Our Dataset contains 100,000 records with only three columns

Data Schema

In [5]:
df.printSchema()

root
 |-- userId: integer (nullable = true)
 |-- oil_gas_company: string (nullable = true)
 |-- rating: integer (nullable = true)



#### Two of the columns are Numerical while title column is categorical

#### Top users by number of companies rated

In [7]:
df.groupBy('userId').count().orderBy('count', ascending=False).show(10, False)

+------+-----+
|userId|count|
+------+-----+
|276   |25   |
|378   |24   |
|416   |24   |
|13    |24   |
|94    |23   |
|655   |22   |
|222   |22   |
|450   |22   |
|92    |21   |
|417   |21   |
+------+-----+
only showing top 10 rows



#### Bottom users by number of companies rated

In [8]:
df.groupBy('userId').count().orderBy('count', ascending=True).show(10, False)

+------+-----+
|userId|count|
+------+-----+
|384   |1    |
|530   |1    |
|626   |1    |
|211   |1    |
|34    |1    |
|516   |1    |
|772   |1    |
|31    |1    |
|853   |1    |
|133   |1    |
+------+-----+
only showing top 10 rows



## Feature Engineering

In [9]:
from pyspark.sql.functions import *
from pyspark.ml.feature import StringIndexer, IndexToString

#### So now we create the stringindexer object by mentioning the input column and output column.

In [13]:
stringIndexer = StringIndexer(inputCol='oil_gas_company',outputCol='company_no')
model = stringIndexer.fit(df)
indexed = model.transform(df)
indexed.show(10, False)

+------+---------------+------+----------+
|userId|oil_gas_company|rating|company_no|
+------+---------------+------+----------+
|196   |Shell          |3     |18.0      |
|63    |Shell          |3     |18.0      |
|226   |Shell          |5     |18.0      |
|154   |Shell          |3     |18.0      |
|306   |Shell          |5     |18.0      |
|296   |Shell          |4     |18.0      |
|34    |Shell          |5     |18.0      |
|271   |Shell          |4     |18.0      |
|201   |Shell          |4     |18.0      |
|209   |Shell          |4     |18.0      |
+------+---------------+------+----------+
only showing top 10 rows



In [14]:
print (df.groupBy('oil_gas_company').count().orderBy('count',ascending=False).show(10,False),
       indexed.groupBy('company_no').count().orderBy('count',ascending=False).show(10,False))

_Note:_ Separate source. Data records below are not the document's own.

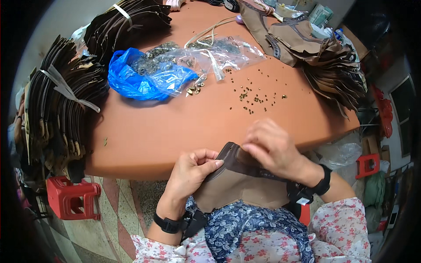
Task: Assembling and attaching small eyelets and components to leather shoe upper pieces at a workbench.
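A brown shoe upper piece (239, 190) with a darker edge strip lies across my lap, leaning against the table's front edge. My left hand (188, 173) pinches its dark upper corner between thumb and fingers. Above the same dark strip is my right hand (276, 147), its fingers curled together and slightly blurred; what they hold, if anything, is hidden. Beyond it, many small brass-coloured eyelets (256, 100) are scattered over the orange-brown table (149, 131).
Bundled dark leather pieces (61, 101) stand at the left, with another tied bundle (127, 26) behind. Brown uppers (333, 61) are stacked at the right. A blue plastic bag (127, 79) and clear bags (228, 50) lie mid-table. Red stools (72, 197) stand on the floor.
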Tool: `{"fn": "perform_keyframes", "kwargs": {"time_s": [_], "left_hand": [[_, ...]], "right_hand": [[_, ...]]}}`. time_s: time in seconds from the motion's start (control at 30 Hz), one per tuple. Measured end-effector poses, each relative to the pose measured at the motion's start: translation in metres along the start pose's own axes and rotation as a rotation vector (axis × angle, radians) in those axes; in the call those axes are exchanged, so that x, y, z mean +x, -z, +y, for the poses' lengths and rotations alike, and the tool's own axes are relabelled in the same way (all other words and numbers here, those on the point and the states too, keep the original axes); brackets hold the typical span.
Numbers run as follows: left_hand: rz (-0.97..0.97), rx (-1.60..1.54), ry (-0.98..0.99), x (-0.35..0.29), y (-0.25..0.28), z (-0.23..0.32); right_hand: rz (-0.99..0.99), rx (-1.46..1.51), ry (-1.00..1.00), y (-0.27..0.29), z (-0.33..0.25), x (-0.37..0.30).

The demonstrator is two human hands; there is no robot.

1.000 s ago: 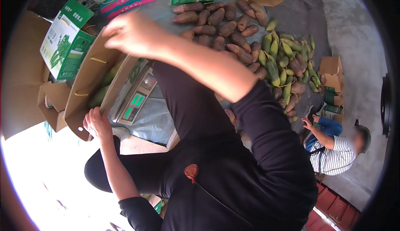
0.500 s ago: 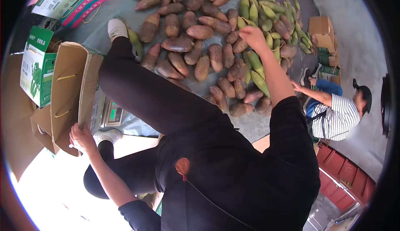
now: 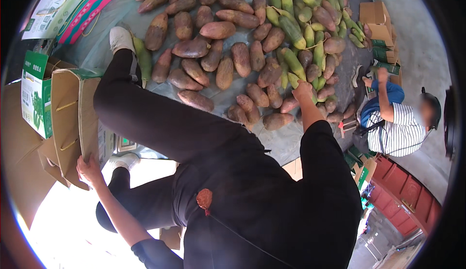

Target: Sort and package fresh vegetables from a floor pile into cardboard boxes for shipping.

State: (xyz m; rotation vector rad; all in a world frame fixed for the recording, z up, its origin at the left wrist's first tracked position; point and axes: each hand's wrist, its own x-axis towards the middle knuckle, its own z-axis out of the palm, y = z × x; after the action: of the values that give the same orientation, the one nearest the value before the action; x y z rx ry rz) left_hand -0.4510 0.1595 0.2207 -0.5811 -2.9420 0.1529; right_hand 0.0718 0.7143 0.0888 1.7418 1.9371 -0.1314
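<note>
On the far side of my legs, my right hand (image 3: pixel 304 92) is closed round the near end of a long green vegetable (image 3: pixel 292 63), which lies among many like it. Part of my grip is hidden by the hand itself. My left hand (image 3: pixel 90 171) grips the edge of an opened cardboard box (image 3: pixel 89 118), with its fingers on the rim and the box standing beside my leg. Plump purple-brown vegetables (image 3: pixel 241 59) lie spread on the ground sheet between my raised leg and the green pile.
A green-and-white carton (image 3: pixel 36 97) stands behind the opened box, and a scale (image 3: pixel 127 144) sits next to it. Printed gift boxes (image 3: pixel 77 7) lie at the far left. At the right another person (image 3: pixel 398 128) in a striped shirt crouches near stacked cardboard boxes (image 3: pixel 378 21).
My right hand has moved down from the upper pile to a green vegetable nearer me. My left hand still holds the box edge. The other person has raised a hand; the view has shifted slightly.
</note>
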Motion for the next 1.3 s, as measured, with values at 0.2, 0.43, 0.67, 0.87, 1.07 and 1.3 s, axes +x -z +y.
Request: {"fn": "perform_keyframes", "kwargs": {"time_s": [0.2,0.43,0.67,0.87,1.07,1.3], "left_hand": [[0.030,-0.051,-0.004,0.000,-0.022,-0.018],[-0.105,-0.073,0.067,-0.002,-0.013,-0.020],[-0.093,-0.085,0.053,0.000,-0.013,-0.020],[-0.108,-0.095,0.087,-0.001,0.001,-0.011],[0.035,-0.080,-0.038,0.005,-0.002,0.017],[-0.022,-0.054,0.074,-0.006,0.030,0.042]], "right_hand": [[-0.119,-0.025,-0.153,-0.004,0.004,0.020],[-0.191,-0.325,-0.045,-0.017,0.009,0.028],[-0.161,-0.324,-0.037,-0.026,-0.011,0.011],[-0.064,-0.335,-0.019,-0.022,-0.023,0.003],[0.229,0.180,0.231,0.005,-0.001,0.025],[0.531,0.688,0.779,0.175,-0.136,-0.038]]}}
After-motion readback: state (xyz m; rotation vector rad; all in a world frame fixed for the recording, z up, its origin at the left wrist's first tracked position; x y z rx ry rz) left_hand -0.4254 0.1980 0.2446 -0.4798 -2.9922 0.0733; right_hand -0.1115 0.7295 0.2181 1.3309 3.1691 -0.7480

+------------------------+-----+
|oil_gas_company         |count|
+------------------------+-----+
|Obama Oil               |452  |
|Pride of Libya          |390  |
|Nairobi Oil             |365  |
|National Oil of Naigeria|303  |
|Total                   |297  |
|Twister Oil             |293  |
|SA gas                  |280  |
|Arrow Gas               |254  |
|Oil Ghana               |243  |
|Rubis                   |227  |
+------------------------+-----+
only showing top 10 rows

+----------+-----+
|company_no|count|
+----------+-----+
|0.0       |452  |
|1.0       |390  |
|2.0       |365  |
|3.0       |303  |
|4.0       |297  |
|5.0       |293  |
|6.0       |280  |
|7.0       |254  |
|8.0       |243  |
|9.0       |227  |
+----------+-----+
only showing top 10 rows

None None


## Spliting The Data Set
We split it into a 80 to 20 ratio to train the model and test its accuracy

In [15]:
train,test=indexed.randomSplit([0.8,0.2])
print("Training set", train.count())
print("Testing set", test.count())

Training set 4325
Testing set 1061


##  Building and Training the Model

In [16]:
from pyspark.ml.recommendation import ALS
rec=ALS(maxIter=10,regParam=0.01,userCol='userId',itemCol='company_no',ratingCol='rating',nonnegative=True)
rec_model = rec.fit(train)

### Performance evaluation on our test data
Here we will chack the performance of our model on unseen data.

In [17]:
predict_ratings = rec_model.transform(test)
predict_ratings.printSchema()

root
 |-- userId: integer (nullable = true)
 |-- oil_gas_company: string (nullable = true)
 |-- rating: integer (nullable = true)
 |-- company_no: double (nullable = false)
 |-- prediction: float (nullable = false)



In [18]:
predict_ratings.show(10)

+------+---------------+------+----------+----------+
|userId|oil_gas_company|rating|company_no|prediction|
+------+---------------+------+----------+----------+
|   471|   Bluevale gas|     3|      28.0| 3.2815936|
|   577|   Bluevale gas|     3|      28.0|  3.909167|
|    13|   Bluevale gas|     4|      28.0| 2.5660963|
|   314|   Bluevale gas|     5|      28.0| 4.9225645|
|   771|   Bluevale gas|     4|      28.0| 3.8473582|
|    95|   Bluevale gas|     1|      28.0| 2.4544296|
|   712|   Bluevale gas|     5|      28.0| 3.5826695|
|   892|   Bluevale gas|     4|      28.0| 4.2607064|
|   311|   Bluevale gas|     2|      28.0| 3.7062418|
|   174|   Bluevale gas|     1|      28.0|  2.545432|
+------+---------------+------+----------+----------+
only showing top 10 rows



In [19]:
from pyspark.ml.evaluation import RegressionEvaluator
evaluator = RegressionEvaluator(metricName = 'rmse', predictionCol = 'prediction', labelCol = 'rating')
rmse = evaluator.evaluate(predict_ratings)
print(rmse)

nan


##### The rmse is non we can equate this to zero meaning there is no error.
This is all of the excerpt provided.